▶ Your instructions:
Scan the material for the string "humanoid" and copy out every line in which it occurs.

▶ Source material:
————————
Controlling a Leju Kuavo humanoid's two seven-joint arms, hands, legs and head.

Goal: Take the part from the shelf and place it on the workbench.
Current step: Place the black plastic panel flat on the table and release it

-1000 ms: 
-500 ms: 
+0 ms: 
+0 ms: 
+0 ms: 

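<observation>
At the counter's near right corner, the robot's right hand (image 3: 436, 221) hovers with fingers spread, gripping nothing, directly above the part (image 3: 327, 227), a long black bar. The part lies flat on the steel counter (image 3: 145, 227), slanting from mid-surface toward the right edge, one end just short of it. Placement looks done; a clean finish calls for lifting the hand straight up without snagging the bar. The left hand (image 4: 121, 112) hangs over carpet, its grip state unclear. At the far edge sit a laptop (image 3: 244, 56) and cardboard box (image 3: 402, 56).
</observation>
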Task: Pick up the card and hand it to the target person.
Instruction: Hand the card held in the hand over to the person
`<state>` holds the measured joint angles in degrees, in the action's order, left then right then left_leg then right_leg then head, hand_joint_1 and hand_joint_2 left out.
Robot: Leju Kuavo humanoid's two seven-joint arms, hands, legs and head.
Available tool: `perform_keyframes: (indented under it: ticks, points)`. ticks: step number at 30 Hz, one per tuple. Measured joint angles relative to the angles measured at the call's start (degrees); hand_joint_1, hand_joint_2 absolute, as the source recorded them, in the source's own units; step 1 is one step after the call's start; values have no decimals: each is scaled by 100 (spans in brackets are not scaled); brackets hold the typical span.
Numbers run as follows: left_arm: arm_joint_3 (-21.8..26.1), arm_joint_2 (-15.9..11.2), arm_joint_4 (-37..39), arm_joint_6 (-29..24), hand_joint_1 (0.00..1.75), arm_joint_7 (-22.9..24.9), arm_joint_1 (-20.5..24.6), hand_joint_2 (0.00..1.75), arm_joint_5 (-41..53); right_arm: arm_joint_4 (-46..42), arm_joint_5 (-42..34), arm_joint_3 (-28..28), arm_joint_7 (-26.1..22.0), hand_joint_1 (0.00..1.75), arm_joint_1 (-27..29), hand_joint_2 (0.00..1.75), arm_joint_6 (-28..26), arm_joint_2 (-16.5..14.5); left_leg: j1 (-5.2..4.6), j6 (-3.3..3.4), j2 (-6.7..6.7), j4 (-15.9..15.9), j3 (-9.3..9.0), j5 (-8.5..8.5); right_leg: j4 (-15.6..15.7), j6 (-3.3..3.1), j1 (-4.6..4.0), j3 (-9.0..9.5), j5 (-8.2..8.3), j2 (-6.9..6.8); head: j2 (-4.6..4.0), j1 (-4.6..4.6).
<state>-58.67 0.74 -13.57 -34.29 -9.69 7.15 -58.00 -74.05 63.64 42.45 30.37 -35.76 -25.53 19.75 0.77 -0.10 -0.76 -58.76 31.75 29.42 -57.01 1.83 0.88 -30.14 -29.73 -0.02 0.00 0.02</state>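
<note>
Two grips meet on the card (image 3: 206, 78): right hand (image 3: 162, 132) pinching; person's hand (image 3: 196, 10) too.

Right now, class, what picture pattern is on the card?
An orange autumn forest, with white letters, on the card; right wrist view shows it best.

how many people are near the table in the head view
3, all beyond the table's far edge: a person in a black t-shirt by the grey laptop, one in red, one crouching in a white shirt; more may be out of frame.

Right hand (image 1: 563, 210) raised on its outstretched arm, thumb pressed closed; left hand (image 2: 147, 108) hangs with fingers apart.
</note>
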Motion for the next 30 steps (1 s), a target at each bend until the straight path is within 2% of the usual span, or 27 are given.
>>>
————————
▶ The completed task:
Controlling a Leju Kuavo humanoid's two seven-joint arms, hands, legs and head.
Robot: Leju Kuavo humanoid's two seven-joint arms, hands, legs and head.

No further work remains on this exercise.